La vérité était que Sixte n'était pas du tout physionomiste. Il s'attachait à des détails et était quasiment incapable de reconnaître un visage, à moins de bien connaître la personne. Il  n'avait vu l'anonyme que quelques minutes. Il revoyait ce short en jean trop court pour être considéré comme une tenue décente, son débardeur noir... 

A chaque fois qu'il pensait rencontrer l'homme, son estomac se tordait. Symptôme qu'il ne comprenait pas. Alors ce matin-là, Sixte n'était pas tout à fait attentif au cours d'allemand. 

Il était assis dans le coin au fond, près de la fenêtre. Il avait pris l'habitude de s'installer au dernier rang. Il s'était trop souvent retrouvé avec de la colle dans ses longs cheveux blonds, passe-temps favori de ses camarades de classe. 

Sixte n'était pas un élève particulièrement attentif. Cela dépendait de la matière. Cela dépendait du professeur. Le plus souvent il préférait reproduire les bâtiments qu'il voyait par la fenêtre sur les pages blanches de ses cahiers. 

- Was meinst du, Sixtus ? lança le professeur mécontent de l'inattention de son élève. (*Qu'en pensez-vous Sixte?)

- Gar nichts... répondit aussitôt l'élève faisant rire ses camarades. (*Pas grand chose...)

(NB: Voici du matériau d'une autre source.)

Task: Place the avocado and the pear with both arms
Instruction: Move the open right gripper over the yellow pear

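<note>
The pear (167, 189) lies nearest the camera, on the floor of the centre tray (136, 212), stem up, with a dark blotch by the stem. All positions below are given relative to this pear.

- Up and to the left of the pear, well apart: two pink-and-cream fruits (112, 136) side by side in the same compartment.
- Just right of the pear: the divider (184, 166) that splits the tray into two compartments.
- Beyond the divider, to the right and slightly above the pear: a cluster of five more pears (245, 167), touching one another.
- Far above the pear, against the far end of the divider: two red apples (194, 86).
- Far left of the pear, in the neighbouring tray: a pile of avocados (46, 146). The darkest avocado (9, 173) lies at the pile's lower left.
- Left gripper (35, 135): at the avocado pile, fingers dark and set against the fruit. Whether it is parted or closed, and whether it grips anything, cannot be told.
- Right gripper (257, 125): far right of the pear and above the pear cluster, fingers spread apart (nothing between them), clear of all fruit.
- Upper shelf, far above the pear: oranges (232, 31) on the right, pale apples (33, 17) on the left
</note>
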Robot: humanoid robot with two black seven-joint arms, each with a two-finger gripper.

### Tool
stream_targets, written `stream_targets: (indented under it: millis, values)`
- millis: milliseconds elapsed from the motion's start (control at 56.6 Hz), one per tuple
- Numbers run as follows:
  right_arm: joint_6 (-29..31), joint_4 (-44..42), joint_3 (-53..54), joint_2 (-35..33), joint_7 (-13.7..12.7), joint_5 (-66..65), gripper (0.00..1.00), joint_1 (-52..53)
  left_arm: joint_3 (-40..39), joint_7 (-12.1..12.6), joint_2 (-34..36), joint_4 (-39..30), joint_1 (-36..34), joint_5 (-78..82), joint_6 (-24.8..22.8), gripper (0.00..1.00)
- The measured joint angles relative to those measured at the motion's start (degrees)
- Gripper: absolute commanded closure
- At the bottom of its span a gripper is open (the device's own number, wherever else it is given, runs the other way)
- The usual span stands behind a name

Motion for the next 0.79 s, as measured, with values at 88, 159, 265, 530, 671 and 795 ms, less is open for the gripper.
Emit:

L'homme s'avança mécontent vers la place où s'était installé l'élève. Rapidement, ce dernier glissa le flyer sur lequel était noté le fameux numéro de téléphone. 

- Monsieur Lopez, dit l'enseignant avec l'air satisfait de celui qui va prendre le petit malin la main dans le sac. Montrez-moi ce qui retient votre intérêt... 

Le professeur se pencha sur le cahier. L'élève avait été si absorbé par cet homme inconnu, qu'il n'avait pas encore commencé à dessiner. Le plus âgé tourna la feuille sans rien trouver de répréhensible dans le cahier de son élève. 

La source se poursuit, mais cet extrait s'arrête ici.